Methods: Forty-four patients with chronic obliterative main PVT were identified during our institutional LT selection committee. After joint imaging review by transplant surgery/radiology, these patients underwent PVR-TIPS to potentiate transplant eligibility. Patients were followed by hepatology/transplant until LT, and ultimately in posttransplant clinic. The TIPS venography and serial ultrasound/MRI were used subsequently to document PV patency.

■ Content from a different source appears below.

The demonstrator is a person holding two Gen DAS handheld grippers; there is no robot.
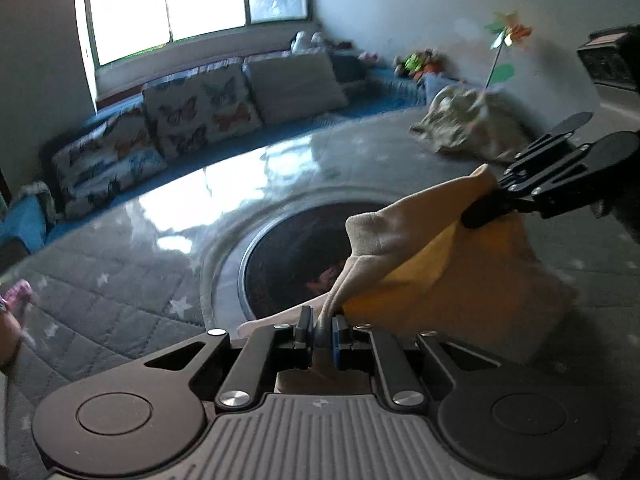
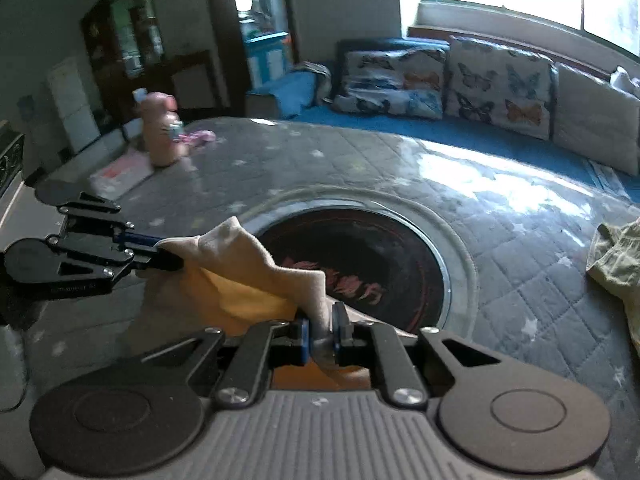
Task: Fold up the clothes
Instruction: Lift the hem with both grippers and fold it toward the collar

Results: The main PV (MPV) was completely thrombosed in 17 of 44 (39%) patients; near complete (>95%) occlusion was noted in 27 of 44 (61%) patients. Direct transhepatic and transsplenic punctures were required in 11 of 43 (26%) and 3 of 43 (7%) cases, respectively. Technical success was 43 of 44 (98%) cases. At PVR-TIPS completion, persistence of MPV thrombus was noted in 33 of 43 (77%) cases. One-month TIPS venography demonstrated complete resolution of MPV thrombosis in 22 of 29 (76%) without anticoagulation. Thirty-six patients were listed for transplantation; 18 (50%) have been transplanted. Eighty-nine percent MPV patency rate and 82% survival were achieved at 5 years.
Conclusions: The PVR-TIPS may be considered for patients with obliterative PVT who are otherwise appropriate candidates for LT. The high rate of MPV patency post-TIPS placement suggests flow reestablishment as the dominant mechanism of thrombus resolution.